Academic journal article The Catholic Historical Review

The Baltic Crusade

Academic journal article The Catholic Historical Review

The Baltic Crusade

Article excerpt

The Baltic Crusade. By William L. Urban. Second edition, revised and enlarged. (Chicago: Lithuanian Research and Studies Center. 1994. Pp. v, 366.)

In the two decades since the first edition of The Baltic Crusade first appeared (DeKalb: Northern Illinois University Press, 1975) study of the eastern Baltic lands has undergone significant development. Professor Urban, one of the most active American scholars in the area of medieval Baltic studies, has produced a second edition that reflects some of the changes that have taken place. Urban sees this volume as providing an introduction to the Baltic Crusades "for industrious students and lay readers."

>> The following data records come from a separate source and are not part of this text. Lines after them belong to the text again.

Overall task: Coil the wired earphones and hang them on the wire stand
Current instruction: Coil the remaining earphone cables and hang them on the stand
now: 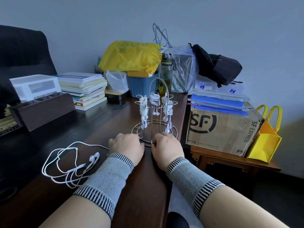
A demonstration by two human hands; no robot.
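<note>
Both hands curled, knuckles up, holding nothing I can see: left hand [127,145] & right hand [166,145] at wire stand [154,129] base. Loose earphones [70,163] lie left of left hand; pick up by buds, wind even loops.

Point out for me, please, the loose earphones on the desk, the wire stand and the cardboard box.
loose earphones [94,157]: head view, on the white earbuds.
wire stand [159,80]: head view, on the arched top handle.
cardboard box [218,129]: head view, on its printed front face.
</note>
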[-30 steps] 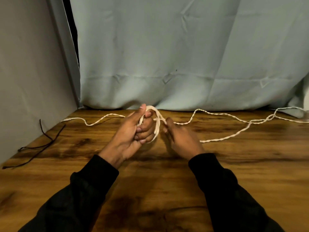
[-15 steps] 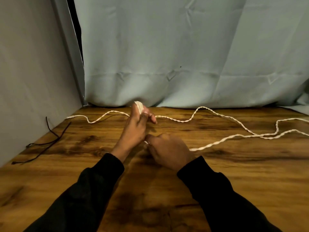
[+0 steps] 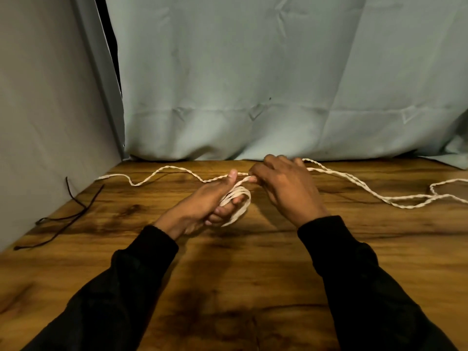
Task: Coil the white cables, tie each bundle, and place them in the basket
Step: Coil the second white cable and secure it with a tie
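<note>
A white twisted cable [image 3: 359,184] lies across the back of the wooden table [image 3: 240,274]. My left hand [image 3: 202,206] holds a small coil [image 3: 239,198] of it, several loops wound around the fingers, thumb pointing up. Just to the right and slightly behind, my right hand [image 3: 286,188] pinches the strand that leads off the coil. From there the cable snakes right toward the table's edge and loops back. Another stretch of white cable [image 3: 157,173] runs left behind my left hand toward the corner. No basket is in view.
A thin black cord [image 3: 73,211] lies at the table's left edge against the grey side panel [image 3: 50,122]. A pale blue cloth backdrop [image 3: 278,84] hangs along the back of the table.
My right hand has risen from below the left hand to behind and right of it, carrying the strand. The left hand has rotated and lowered, with the loops now showing on its fingers.
</note>
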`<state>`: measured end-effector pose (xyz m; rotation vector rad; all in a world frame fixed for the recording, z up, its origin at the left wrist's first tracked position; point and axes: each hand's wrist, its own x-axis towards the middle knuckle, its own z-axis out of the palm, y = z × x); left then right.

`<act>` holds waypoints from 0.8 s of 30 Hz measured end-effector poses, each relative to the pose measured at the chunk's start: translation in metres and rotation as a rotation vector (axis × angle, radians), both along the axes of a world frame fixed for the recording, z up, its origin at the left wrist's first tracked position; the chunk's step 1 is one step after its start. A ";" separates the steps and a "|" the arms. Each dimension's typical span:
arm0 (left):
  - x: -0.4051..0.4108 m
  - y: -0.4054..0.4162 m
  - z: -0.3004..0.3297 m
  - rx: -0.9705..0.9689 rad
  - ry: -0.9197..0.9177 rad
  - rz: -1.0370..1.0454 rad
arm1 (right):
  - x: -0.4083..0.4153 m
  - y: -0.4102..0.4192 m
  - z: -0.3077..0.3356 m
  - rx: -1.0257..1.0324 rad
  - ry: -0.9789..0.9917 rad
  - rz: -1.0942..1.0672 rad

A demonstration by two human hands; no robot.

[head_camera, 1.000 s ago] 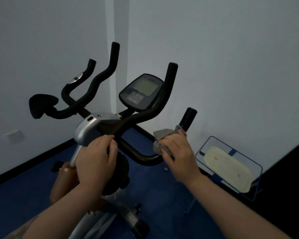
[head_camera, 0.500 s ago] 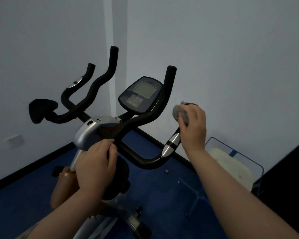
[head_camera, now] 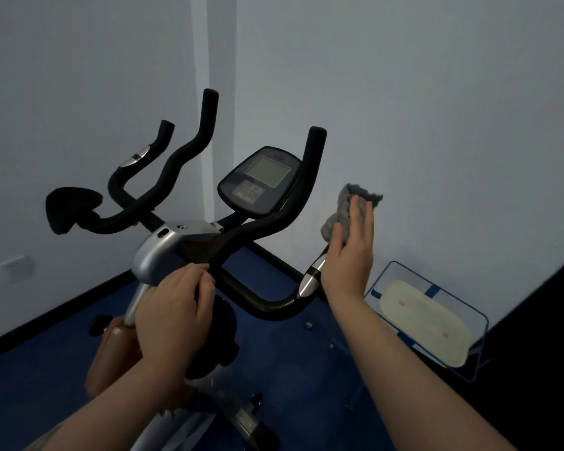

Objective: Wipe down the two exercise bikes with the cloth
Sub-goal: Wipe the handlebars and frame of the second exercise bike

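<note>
Change: a second ago the right hand [head_camera: 349, 252] had the cloth [head_camera: 342, 209] wrapped low on the right grip [head_camera: 310, 281], near the bend. Half a second ago it was at the top of that grip. Now it is at the grip's upper end, right of centre, with the fingers straightened.
Right hand: fingers nearly straight and together, pointing up; the grey cloth lies bunched behind them and sticks out above the fingertips. The thumb is on the cloth's left edge. Whether cloth or palm touches the grip end I cannot tell; the hand hides it.
Left hand [head_camera: 173, 317]: unmoved across all three frames, lower centre, fingers curled down over the bike [head_camera: 163, 252] where the silver stem housing meets the bars.
Cloth: in the right hand, right of the console [head_camera: 261, 180], level with its lower half.
Grip: its silver sensor band, covered a second ago, shows bare below the right wrist.
Meaning: one upward stroke along the right grip looks finished. The loosened fingers suggest a re-grip or a shift to another part.
Left to do: probably most of it. The tall bars, console, left grip and frame show no cloth on them, and no second bike is in view.
Elsewhere: a blue-framed rack [head_camera: 443, 288] holding a pale pad leans on the wall, lower right.
</note>
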<state>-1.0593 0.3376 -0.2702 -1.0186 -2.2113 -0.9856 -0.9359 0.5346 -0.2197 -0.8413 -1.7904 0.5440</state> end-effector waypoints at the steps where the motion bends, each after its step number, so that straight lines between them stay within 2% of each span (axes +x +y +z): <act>1: 0.000 0.000 0.000 -0.004 -0.003 0.000 | 0.000 -0.006 -0.003 -0.001 0.004 -0.008; 7: 0.001 0.001 0.001 -0.015 -0.021 0.021 | 0.002 -0.049 -0.045 -0.103 0.113 0.020; 14: 0.002 0.000 0.003 -0.025 -0.004 0.020 | -0.001 -0.010 -0.019 0.091 -0.122 0.002; 19: 0.004 0.000 0.004 -0.031 -0.013 0.027 | 0.008 -0.049 -0.049 0.020 0.021 0.128; 21: 0.004 0.000 0.004 -0.033 -0.010 0.028 | 0.015 -0.068 -0.069 0.132 -0.016 0.217; 24: 0.004 0.001 0.005 -0.033 -0.017 0.021 | 0.021 -0.061 -0.069 0.390 -0.190 0.319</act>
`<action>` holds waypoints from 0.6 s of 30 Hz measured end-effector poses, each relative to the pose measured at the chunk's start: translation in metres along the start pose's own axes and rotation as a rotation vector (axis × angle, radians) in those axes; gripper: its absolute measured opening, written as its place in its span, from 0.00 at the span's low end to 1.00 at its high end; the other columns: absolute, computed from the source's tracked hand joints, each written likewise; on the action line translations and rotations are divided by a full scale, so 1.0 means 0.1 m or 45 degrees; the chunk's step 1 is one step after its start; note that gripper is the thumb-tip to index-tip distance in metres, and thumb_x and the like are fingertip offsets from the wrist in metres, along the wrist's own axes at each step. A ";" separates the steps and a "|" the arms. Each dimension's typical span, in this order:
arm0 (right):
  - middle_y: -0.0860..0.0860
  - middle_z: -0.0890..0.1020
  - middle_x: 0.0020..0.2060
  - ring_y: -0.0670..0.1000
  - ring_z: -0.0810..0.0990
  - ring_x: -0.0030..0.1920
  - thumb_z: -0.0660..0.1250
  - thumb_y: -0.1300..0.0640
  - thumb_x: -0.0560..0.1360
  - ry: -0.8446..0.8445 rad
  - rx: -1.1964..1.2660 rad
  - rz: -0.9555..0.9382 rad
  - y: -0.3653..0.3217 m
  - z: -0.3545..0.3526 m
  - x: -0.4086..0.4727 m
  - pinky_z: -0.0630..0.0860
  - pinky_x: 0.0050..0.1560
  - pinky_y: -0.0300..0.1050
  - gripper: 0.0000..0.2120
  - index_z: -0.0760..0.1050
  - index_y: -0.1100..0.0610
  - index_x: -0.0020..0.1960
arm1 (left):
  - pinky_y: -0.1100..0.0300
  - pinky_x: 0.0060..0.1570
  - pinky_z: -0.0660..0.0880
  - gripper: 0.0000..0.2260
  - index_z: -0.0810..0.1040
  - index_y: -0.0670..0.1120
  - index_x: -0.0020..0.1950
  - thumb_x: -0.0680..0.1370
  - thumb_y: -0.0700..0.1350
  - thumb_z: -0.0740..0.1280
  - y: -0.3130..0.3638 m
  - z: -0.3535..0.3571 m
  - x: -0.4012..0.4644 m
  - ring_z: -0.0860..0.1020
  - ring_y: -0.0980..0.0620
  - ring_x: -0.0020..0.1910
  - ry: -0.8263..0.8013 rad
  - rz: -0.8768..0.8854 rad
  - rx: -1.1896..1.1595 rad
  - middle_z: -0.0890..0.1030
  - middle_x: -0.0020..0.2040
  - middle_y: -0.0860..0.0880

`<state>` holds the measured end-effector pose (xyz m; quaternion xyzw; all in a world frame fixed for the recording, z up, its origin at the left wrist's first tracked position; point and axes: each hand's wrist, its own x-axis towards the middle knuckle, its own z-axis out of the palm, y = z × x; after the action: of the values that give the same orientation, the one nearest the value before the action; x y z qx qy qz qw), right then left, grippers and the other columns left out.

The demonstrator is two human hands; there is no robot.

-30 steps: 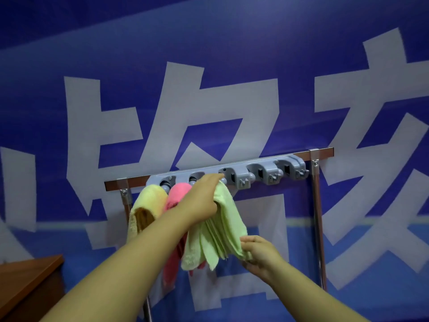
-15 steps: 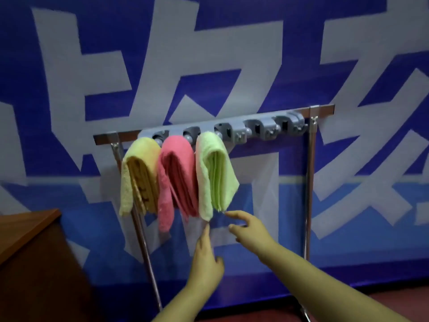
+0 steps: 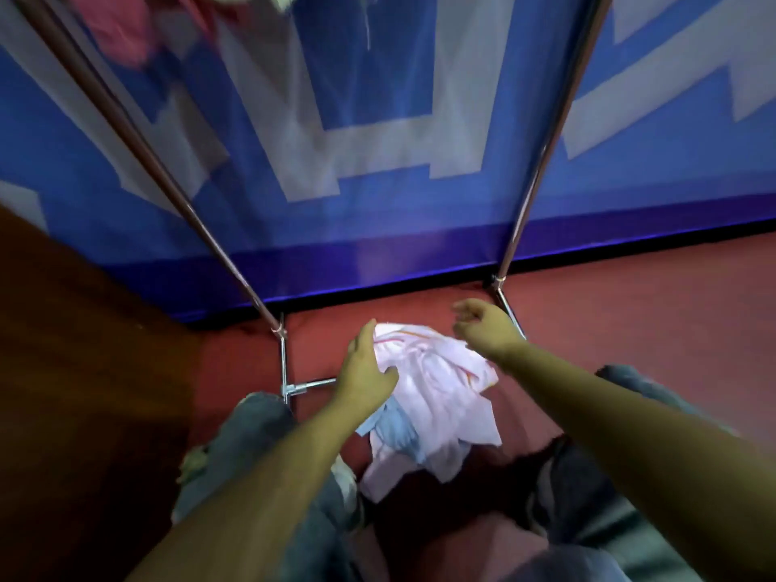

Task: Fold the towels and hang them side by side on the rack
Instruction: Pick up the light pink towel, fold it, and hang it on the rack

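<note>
Head down over the red floor [image 3: 630, 329], between the two slanting poles of the rack [image 3: 541, 161]. Crumpled there, in a loose heap between the knees: a pale pink towel [image 3: 445, 384], with a blue towel [image 3: 394, 434] half buried beneath its near left edge. Not yet folded, either one.

Left hand [image 3: 363, 371] low over the heap's left side, fingers straight and together, thumb out, palm turned toward the cloth; touching or merely just above, impossible to tell through the blur. Right hand [image 3: 483, 323] above the far right corner, fingers loosely curled, gripping nothing, apart from the cloth. Nothing pinched or held by either.

At the very top edge, blurred: the hanging end of a pink towel [image 3: 121, 31] and a scrap of green towel [image 3: 279, 0], presumably on the rack above. A brown wooden surface [image 3: 84, 371] filling the left. The rack's foot bar [image 3: 310, 386] on the floor just beside the left wrist.

Likely next: a grab at the heap. Chief risk, two towels tangled as one — a careless grip on the pale pink likely to drag the blue up too, or drop it halfway. Soft, limp cloth, so corners hard to find from a heap and a crooked fold probable without a proper shake-out. Further hazards: a knock against the light rack's foot while rising, enough perhaps to jolt the frame and slip the hung towels off; crowding of those towels when the next goes up.
</note>
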<state>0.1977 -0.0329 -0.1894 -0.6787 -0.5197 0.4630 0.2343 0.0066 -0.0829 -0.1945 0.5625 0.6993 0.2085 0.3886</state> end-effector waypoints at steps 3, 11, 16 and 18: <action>0.55 0.79 0.41 0.52 0.76 0.36 0.66 0.65 0.71 -0.056 -0.080 0.189 0.51 0.14 0.14 0.71 0.37 0.39 0.15 0.76 0.61 0.58 | 0.60 0.62 0.65 0.32 0.59 0.42 0.74 0.72 0.35 0.67 -0.30 0.30 0.14 0.69 0.42 0.67 -0.118 -0.092 0.065 0.68 0.68 0.40; 0.57 0.80 0.56 0.56 0.77 0.58 0.69 0.58 0.72 -0.255 -0.312 0.535 1.59 0.68 0.55 0.68 0.56 0.39 0.18 0.75 0.58 0.61 | 0.65 0.56 0.65 0.30 0.60 0.43 0.74 0.73 0.36 0.66 -0.92 1.00 0.63 0.72 0.46 0.63 -0.290 -0.412 0.047 0.70 0.67 0.42; 0.57 0.79 0.57 0.56 0.78 0.57 0.69 0.56 0.73 -0.306 -0.311 0.712 2.05 1.14 0.72 0.70 0.52 0.41 0.22 0.71 0.58 0.65 | 0.58 0.51 0.71 0.27 0.61 0.41 0.72 0.74 0.38 0.65 -1.16 1.22 0.87 0.76 0.41 0.57 -0.361 -0.491 0.089 0.74 0.58 0.43; 0.57 0.78 0.60 0.57 0.76 0.60 0.69 0.55 0.72 -0.294 -0.287 0.759 2.21 1.31 0.79 0.70 0.56 0.43 0.24 0.68 0.58 0.66 | 0.57 0.51 0.72 0.27 0.62 0.41 0.72 0.74 0.37 0.65 -1.26 1.27 0.97 0.75 0.43 0.56 -0.385 -0.518 0.125 0.72 0.57 0.46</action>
<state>0.1937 -0.0593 -0.4574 -0.7656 -0.3694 0.5245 -0.0484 0.0208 -0.0444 -0.3939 0.4533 0.7413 0.0052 0.4949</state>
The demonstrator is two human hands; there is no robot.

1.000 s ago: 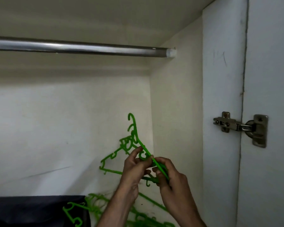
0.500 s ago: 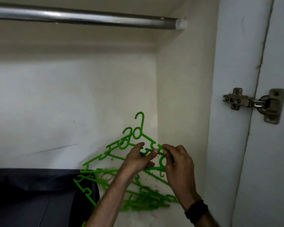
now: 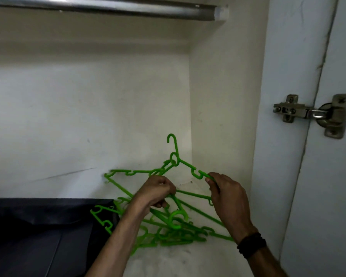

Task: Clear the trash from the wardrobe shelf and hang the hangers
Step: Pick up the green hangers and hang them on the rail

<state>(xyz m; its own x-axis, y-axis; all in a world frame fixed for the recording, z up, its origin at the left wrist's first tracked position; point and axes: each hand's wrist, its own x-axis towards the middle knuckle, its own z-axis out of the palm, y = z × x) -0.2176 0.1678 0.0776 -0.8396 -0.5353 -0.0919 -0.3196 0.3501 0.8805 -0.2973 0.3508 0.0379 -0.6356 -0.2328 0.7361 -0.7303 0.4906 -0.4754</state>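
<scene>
Thin, bright green plastic hangers (image 3: 168, 228), notched along their arms, lie tangled on the pale, scuffed wardrobe shelf (image 3: 168, 260) in its far right corner. One upright hanger (image 3: 185, 163) stands above the heap, its hook pointing up. The right hand (image 3: 226, 194) pinches the end of that hanger's right arm between thumb and fingertips. The left hand (image 3: 156, 191) is curled closed around green bars lower down, probably a second hanger, though the tangle hides which. Since half a second ago the hands have drawn apart. A smooth metal rail (image 3: 108, 7) runs overhead; a dark fabric case (image 3: 38, 232) lies to the left.
</scene>
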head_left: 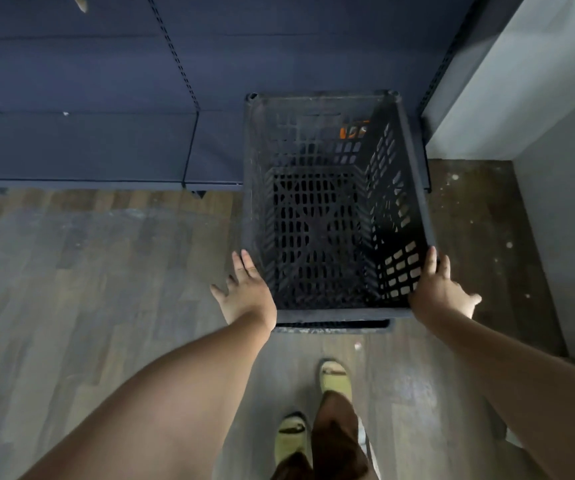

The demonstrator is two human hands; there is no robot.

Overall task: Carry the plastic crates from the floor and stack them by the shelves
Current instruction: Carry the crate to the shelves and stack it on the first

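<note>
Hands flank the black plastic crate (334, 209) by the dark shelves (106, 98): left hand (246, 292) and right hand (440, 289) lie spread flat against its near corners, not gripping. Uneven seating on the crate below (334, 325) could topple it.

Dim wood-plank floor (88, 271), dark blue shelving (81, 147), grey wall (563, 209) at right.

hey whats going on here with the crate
A person stands over a black plastic crate by the dark blue shelves. The left hand and right hand are open, flat against its near corners. Another crate's edge shows just beneath it, so it seems to sit on a stack.
</note>
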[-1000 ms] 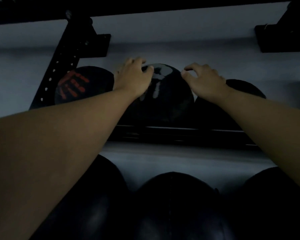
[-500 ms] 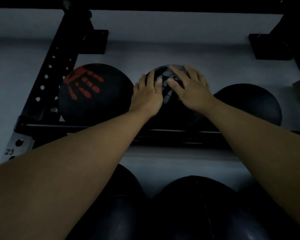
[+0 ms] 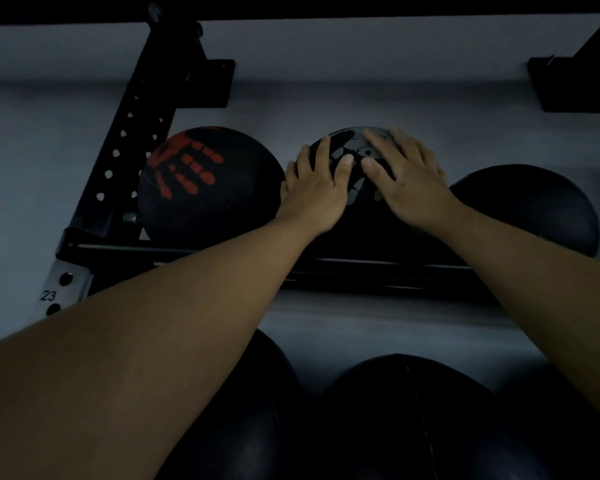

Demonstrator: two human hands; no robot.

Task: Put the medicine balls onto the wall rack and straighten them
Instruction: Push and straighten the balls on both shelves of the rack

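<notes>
Both hands, left hand and right hand, lie spread flat on the grey-print medicine ball. You have three balls racked; finish squaring this one between its neighbours.

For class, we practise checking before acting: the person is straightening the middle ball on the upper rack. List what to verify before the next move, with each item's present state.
1. Left hand flat on the middle ball: ok.
2. Right hand flat on the same ball: ok.
3. Middle ball seated behind the rack rail: ok.
4. Grey handprint facing out like the red handprint on the left ball: cannot tell, hands cover it.
5. Right ball print facing out: not ok, none visible.
6. Lower balls settled: cannot tell, too dark.
</notes>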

The strength of the book is the discussion of the conflicting interests of the various parties involved in the various parties involved in the crusade. Danish and German rulers struggled with the pagans and with each other to dominate the region. Religious orders quarreled with bishops and with each other to dominate the church that was being established. Merchants from various cities, seeing profits to be made in the east, fought with fellow Christians who interfered with their pursuit of profit. The crusade was not an homogeneous movement, moving efficiently to control the lands of the eastern Baltic. It was a quarreling, inconsistent movement whose constituent members had a series of conflicting goals and interests. As Urban points out, this enabled indigenous rulers to play one Christian group off against another in order to preserve their independence.

One way in which this edition differs from its predecessor is that Urban has taken note of the work that has been done on the frontiers of Europe during the Middle Ages and the relationship of medieval expansion, in this case the crusades, to the past-1492 expansion of Europe overseas. …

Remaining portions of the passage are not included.